What you are asked to do: From the entries that follow, reproduce exactly and only the lines from the line with "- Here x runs" to the line with "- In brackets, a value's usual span", endpoints included.

(Records from a collection)

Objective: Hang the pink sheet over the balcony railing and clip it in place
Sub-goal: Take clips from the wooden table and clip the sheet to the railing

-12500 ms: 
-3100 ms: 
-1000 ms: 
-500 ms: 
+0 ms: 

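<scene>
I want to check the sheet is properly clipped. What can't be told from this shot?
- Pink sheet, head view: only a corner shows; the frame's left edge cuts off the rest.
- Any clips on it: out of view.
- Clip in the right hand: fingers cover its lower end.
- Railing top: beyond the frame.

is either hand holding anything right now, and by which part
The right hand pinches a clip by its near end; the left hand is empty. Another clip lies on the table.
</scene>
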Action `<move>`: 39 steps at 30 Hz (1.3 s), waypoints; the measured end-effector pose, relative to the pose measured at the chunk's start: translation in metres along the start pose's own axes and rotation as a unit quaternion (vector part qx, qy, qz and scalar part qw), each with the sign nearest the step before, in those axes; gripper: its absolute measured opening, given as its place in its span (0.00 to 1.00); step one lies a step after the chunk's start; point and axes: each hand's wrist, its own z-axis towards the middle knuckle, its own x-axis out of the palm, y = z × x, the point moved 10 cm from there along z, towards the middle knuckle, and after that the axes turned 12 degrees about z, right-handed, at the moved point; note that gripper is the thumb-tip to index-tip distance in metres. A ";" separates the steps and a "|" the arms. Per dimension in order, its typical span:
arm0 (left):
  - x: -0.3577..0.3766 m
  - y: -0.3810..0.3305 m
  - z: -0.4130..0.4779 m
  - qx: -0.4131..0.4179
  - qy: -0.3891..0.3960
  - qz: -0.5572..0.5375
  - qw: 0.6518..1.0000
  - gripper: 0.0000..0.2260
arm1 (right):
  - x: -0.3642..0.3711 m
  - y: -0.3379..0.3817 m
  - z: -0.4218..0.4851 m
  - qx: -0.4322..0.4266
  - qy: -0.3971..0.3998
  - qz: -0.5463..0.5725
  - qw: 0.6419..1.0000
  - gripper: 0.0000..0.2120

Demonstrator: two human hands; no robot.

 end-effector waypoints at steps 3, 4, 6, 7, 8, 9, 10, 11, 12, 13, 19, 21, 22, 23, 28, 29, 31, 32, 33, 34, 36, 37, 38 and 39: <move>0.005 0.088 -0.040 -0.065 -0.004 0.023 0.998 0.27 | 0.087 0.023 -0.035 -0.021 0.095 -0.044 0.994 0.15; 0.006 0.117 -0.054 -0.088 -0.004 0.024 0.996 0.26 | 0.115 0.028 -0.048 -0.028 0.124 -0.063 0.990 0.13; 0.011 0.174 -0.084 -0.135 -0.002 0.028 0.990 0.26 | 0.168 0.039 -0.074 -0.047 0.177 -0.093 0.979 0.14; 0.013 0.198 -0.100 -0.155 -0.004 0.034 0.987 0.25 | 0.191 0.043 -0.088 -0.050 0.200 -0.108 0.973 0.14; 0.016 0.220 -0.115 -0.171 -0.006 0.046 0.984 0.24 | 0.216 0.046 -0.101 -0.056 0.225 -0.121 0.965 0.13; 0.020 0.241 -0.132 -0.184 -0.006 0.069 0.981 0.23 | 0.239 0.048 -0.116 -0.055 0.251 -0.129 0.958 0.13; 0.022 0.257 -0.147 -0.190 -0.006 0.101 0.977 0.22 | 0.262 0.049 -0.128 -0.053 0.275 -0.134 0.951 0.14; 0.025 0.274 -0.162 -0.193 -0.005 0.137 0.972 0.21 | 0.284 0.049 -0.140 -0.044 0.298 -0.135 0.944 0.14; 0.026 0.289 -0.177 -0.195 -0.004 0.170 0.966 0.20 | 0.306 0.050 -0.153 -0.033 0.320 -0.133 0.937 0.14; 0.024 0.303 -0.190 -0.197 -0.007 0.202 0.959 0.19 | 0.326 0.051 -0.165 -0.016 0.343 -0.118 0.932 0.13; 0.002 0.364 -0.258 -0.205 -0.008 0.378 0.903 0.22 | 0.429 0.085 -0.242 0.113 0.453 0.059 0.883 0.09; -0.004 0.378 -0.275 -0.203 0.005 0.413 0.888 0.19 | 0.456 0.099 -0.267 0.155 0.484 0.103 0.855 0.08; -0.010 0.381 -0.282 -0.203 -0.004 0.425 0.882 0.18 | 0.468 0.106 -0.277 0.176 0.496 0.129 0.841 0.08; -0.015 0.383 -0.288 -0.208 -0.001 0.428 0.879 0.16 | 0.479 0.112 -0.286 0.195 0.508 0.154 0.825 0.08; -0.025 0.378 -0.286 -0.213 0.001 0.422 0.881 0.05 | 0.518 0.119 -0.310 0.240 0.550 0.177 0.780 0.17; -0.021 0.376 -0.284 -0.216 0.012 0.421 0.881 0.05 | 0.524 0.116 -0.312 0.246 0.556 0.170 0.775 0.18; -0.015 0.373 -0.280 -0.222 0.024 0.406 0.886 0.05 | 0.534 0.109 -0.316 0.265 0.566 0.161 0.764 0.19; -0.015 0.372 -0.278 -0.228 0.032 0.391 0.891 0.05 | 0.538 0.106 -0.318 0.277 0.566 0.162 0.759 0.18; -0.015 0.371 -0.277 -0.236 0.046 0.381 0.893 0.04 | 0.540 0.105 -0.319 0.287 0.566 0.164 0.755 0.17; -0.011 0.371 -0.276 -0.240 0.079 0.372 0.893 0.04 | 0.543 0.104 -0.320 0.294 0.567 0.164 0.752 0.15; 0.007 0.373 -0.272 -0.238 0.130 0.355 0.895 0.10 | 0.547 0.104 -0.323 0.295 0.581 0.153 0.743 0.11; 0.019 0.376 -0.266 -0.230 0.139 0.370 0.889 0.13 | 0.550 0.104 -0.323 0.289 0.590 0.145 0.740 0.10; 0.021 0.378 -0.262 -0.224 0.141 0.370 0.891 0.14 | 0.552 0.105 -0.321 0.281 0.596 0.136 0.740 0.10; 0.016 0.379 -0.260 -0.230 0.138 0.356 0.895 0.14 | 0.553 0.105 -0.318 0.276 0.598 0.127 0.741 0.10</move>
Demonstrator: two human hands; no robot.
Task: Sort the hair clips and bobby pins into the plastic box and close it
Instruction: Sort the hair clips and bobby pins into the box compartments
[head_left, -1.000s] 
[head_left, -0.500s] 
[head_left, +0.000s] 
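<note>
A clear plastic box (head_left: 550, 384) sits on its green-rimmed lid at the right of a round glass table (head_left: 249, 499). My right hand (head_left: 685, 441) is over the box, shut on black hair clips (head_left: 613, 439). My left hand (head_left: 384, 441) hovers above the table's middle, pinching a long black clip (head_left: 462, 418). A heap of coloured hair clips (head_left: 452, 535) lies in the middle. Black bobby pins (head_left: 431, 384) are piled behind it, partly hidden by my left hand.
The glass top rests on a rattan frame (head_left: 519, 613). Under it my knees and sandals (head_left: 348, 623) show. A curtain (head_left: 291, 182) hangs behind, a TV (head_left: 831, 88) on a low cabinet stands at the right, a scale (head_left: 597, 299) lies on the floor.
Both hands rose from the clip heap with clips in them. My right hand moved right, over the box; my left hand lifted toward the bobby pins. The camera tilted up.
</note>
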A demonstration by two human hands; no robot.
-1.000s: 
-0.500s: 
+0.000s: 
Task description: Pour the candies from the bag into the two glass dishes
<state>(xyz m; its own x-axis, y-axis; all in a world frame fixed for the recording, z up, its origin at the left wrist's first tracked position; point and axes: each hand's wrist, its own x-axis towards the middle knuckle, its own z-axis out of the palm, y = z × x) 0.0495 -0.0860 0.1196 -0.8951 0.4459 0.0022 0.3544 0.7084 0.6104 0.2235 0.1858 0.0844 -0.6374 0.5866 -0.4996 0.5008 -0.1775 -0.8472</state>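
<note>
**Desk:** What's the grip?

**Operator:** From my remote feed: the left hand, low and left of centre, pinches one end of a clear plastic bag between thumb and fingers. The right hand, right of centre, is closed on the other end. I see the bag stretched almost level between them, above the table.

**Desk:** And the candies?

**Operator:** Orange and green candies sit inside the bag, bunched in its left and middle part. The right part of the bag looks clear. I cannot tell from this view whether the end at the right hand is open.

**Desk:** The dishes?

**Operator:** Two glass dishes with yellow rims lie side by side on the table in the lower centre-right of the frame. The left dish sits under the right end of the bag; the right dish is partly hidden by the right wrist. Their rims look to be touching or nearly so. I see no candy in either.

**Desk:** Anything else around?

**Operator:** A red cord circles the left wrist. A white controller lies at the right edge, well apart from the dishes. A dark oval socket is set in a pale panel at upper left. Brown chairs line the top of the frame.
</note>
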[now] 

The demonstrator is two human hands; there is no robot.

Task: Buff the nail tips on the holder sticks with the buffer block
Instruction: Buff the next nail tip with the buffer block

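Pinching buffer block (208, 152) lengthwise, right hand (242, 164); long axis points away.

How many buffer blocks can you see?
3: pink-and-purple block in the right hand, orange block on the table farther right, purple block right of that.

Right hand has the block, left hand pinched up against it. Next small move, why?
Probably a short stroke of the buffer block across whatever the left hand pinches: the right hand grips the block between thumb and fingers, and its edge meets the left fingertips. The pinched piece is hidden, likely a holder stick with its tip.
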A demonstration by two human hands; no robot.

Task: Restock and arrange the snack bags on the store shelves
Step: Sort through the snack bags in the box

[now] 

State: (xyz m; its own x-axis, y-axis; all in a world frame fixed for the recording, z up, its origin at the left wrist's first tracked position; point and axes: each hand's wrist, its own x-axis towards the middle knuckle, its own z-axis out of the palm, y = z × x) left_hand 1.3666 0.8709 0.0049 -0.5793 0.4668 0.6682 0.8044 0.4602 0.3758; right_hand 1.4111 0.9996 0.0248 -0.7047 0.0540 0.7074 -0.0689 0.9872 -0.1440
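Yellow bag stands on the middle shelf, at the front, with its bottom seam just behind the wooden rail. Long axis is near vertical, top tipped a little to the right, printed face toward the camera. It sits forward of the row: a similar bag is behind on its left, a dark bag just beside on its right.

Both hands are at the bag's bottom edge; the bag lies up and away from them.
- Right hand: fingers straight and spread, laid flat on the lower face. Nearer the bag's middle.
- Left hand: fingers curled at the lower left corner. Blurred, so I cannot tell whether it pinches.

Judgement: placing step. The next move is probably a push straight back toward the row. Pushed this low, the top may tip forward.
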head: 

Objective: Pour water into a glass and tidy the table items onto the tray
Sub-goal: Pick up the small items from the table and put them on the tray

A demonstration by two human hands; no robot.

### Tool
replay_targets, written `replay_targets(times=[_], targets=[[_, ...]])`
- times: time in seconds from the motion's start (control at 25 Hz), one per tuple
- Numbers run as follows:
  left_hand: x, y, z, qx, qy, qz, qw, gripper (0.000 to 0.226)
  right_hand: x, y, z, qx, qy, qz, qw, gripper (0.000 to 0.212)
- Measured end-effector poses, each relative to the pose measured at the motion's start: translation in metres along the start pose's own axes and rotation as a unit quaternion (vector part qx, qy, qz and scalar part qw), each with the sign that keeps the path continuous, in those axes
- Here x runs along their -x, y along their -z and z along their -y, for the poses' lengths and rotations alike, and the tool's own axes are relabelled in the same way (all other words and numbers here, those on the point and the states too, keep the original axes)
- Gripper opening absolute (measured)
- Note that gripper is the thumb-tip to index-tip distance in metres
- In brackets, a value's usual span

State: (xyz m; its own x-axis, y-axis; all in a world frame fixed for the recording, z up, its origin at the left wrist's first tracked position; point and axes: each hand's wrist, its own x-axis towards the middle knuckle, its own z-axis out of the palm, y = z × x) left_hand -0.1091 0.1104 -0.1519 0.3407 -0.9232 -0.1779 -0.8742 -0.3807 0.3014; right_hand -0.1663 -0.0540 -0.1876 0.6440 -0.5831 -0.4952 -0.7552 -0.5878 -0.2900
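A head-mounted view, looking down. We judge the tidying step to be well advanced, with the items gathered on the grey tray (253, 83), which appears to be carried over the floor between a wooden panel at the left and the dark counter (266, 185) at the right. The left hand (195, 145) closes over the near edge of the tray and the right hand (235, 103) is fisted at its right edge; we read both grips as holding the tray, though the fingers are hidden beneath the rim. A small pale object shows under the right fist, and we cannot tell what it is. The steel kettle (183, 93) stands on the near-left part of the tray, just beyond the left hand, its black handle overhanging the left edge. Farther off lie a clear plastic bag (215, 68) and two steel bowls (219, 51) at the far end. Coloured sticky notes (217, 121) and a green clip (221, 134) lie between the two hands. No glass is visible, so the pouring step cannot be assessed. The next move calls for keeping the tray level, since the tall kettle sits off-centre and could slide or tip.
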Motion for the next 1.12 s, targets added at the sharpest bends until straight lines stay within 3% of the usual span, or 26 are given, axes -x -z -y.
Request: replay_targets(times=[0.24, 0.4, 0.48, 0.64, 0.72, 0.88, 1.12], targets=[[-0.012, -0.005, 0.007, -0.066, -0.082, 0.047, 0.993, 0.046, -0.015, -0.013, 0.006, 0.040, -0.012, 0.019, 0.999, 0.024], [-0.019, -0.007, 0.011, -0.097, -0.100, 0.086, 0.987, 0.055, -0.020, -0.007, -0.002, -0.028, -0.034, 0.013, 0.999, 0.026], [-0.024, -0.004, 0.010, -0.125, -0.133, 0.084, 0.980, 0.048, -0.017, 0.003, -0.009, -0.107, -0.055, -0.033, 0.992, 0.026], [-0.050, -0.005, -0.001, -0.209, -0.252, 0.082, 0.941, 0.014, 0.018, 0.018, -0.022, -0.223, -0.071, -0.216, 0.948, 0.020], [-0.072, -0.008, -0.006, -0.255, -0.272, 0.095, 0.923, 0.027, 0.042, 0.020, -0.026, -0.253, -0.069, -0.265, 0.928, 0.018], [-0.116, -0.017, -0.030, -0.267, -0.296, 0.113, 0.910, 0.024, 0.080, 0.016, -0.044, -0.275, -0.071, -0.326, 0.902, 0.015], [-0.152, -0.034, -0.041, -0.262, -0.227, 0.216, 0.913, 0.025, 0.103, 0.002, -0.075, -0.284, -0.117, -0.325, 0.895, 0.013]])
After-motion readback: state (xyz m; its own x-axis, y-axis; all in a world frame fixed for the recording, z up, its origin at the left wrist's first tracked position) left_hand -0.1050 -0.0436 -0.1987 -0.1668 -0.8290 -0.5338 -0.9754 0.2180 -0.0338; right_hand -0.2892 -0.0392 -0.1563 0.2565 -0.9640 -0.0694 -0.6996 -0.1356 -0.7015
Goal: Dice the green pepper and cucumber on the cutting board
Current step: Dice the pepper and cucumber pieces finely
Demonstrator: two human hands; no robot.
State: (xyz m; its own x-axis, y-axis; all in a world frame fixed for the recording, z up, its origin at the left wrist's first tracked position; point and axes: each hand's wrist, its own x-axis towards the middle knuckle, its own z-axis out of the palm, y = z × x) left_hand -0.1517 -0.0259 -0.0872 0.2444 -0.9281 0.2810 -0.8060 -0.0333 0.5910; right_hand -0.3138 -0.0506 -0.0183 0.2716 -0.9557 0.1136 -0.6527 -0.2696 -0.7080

Result:
- Here x runs along their -x, y along their -z and z along their -y, for the poses' lengths and rotations alike, and the tool's own axes are relabelled in the same way (all other words and numbers here, those on the point and the states too, keep the original axes)
- Gripper opening absolute (measured)
- Note that gripper is the thumb-tip to index-tip distance in metres
- In brackets, a value's usual span

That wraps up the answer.